> [Your instructions]: Only the lines from the opening of the material through the one containing "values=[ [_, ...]" should be reproduced, each exactly as it stands.

Start of Block

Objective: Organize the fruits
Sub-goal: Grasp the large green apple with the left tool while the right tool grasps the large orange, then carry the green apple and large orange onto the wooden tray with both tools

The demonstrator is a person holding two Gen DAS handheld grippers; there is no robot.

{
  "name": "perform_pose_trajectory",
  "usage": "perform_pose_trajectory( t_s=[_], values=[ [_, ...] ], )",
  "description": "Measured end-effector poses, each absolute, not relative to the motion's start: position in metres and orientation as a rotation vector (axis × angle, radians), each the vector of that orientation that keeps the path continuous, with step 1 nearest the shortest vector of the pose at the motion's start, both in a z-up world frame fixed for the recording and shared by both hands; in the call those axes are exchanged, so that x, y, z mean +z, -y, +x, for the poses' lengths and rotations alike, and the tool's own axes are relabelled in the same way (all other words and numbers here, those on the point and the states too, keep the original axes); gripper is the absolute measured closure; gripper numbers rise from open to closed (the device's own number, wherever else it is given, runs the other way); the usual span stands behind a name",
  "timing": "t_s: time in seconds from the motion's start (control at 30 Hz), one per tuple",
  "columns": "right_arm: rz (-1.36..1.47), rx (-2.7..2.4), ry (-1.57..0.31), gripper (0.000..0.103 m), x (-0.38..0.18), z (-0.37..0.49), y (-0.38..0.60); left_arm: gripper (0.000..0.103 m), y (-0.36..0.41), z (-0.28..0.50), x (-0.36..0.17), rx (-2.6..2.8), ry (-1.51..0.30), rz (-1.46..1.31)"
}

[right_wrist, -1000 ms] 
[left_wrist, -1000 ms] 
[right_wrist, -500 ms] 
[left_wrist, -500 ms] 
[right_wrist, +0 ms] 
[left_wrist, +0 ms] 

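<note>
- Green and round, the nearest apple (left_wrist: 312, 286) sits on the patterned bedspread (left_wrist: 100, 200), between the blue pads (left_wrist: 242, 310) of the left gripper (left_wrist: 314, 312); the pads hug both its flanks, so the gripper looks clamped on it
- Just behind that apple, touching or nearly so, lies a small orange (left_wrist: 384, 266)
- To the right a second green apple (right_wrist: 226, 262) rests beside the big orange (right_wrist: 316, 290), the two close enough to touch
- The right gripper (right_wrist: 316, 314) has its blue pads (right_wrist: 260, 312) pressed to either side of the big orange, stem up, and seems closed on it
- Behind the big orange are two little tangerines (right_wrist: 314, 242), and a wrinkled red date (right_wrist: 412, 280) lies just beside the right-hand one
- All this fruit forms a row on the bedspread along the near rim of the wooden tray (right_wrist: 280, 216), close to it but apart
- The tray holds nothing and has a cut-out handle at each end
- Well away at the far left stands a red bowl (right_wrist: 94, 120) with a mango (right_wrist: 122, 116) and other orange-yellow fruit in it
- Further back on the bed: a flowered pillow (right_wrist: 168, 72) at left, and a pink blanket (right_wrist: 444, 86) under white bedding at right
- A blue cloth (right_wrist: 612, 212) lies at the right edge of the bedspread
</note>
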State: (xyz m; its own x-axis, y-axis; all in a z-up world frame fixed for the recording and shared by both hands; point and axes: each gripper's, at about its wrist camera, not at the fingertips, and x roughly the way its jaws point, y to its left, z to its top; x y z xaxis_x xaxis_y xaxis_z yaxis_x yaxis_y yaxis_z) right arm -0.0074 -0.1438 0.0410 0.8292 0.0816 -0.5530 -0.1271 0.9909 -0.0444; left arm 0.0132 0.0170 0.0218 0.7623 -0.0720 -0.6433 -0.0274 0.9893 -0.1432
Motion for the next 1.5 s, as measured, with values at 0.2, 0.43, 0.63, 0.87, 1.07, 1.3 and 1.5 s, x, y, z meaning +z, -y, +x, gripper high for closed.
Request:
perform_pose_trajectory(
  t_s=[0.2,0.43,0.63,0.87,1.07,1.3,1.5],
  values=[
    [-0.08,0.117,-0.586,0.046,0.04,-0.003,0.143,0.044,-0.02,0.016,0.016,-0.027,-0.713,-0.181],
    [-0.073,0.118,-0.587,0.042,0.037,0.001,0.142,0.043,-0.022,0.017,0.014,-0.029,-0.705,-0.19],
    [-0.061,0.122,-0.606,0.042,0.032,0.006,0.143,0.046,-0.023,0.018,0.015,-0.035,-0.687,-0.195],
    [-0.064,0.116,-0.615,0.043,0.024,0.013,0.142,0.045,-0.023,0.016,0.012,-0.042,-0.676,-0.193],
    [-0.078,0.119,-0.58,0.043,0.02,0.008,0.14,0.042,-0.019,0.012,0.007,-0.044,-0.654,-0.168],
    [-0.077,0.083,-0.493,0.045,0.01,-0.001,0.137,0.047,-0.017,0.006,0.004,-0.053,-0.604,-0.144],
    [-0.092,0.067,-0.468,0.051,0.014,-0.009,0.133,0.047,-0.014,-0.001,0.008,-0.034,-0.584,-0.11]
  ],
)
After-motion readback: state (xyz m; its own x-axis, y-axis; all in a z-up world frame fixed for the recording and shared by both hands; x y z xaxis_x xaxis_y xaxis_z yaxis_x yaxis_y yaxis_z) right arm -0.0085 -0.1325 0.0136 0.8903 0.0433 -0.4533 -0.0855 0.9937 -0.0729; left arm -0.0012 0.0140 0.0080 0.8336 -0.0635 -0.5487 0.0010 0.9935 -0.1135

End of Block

> [Response below]:
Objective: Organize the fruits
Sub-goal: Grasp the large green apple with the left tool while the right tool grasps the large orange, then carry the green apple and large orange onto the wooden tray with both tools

The demonstrator is a person holding two Gen DAS handheld grippers; there is no robot.

{
  "name": "perform_pose_trajectory",
  "usage": "perform_pose_trajectory( t_s=[_], values=[ [_, ...] ], )",

With this, the exercise is finished.